Action item:
All of the data must be output without alteration.

Available data:

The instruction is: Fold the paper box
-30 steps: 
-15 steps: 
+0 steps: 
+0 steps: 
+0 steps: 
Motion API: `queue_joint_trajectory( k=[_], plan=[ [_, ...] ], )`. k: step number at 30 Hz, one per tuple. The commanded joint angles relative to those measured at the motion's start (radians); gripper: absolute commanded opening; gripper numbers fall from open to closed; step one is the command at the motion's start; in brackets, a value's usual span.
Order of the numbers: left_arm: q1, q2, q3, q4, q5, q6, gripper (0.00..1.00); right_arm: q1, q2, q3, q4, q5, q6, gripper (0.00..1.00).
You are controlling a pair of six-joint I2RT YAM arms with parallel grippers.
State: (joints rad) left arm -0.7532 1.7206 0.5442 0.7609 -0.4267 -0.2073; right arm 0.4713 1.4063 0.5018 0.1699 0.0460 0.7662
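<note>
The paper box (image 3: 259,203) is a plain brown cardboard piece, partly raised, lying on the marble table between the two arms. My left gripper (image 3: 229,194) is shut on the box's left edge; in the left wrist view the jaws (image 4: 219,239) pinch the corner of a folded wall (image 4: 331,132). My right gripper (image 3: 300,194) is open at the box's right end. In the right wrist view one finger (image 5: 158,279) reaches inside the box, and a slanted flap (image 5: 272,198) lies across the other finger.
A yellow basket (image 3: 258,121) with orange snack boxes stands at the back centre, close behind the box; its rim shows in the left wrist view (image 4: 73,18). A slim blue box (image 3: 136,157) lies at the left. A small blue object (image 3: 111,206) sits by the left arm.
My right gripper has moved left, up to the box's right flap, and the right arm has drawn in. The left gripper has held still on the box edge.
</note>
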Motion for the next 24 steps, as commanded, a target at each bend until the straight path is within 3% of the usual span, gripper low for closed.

Result of this task:
The instruction is: Fold the paper box
-30 steps: 
-15 steps: 
+0 steps: 
+0 steps: 
+0 steps: 
Motion API: `queue_joint_trajectory( k=[_], plan=[ [_, ...] ], )`. k: step number at 30 Hz, one per tuple. The commanded joint angles relative to those measured at the motion's start (radians); gripper: absolute commanded opening; gripper numbers fall from open to closed; step one is the command at the motion's start; in brackets, a value's usual span.
Order of the numbers: left_arm: q1, q2, q3, q4, q5, q6, gripper (0.00..1.00); right_arm: q1, q2, q3, q4, q5, q6, gripper (0.00..1.00).
You are controlling a pair of six-joint I2RT YAM arms with parallel grippers.
State: (joints rad) left arm -0.7532 1.7206 0.5442 0.7609 -0.4267 -0.2073; right arm 0.4713 1.4063 0.5018 0.1699 0.0460 0.7662
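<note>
The paper box (image 3: 259,203) is a plain brown cardboard piece, partly raised, lying on the marble table between the two arms. My left gripper (image 3: 229,194) is shut on the box's left edge; in the left wrist view the jaws (image 4: 219,239) pinch the corner of a folded wall (image 4: 331,132). My right gripper (image 3: 300,194) is open at the box's right end. In the right wrist view one finger (image 5: 158,279) reaches inside the box, and a slanted flap (image 5: 272,198) lies across the other finger.
A yellow basket (image 3: 258,121) with orange snack boxes stands at the back centre, close behind the box; its rim shows in the left wrist view (image 4: 73,18). A slim blue box (image 3: 136,157) lies at the left. A small blue object (image 3: 111,206) sits by the left arm.
My right gripper has moved left, up to the box's right flap, and the right arm has drawn in. The left gripper has held still on the box edge.
</note>
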Motion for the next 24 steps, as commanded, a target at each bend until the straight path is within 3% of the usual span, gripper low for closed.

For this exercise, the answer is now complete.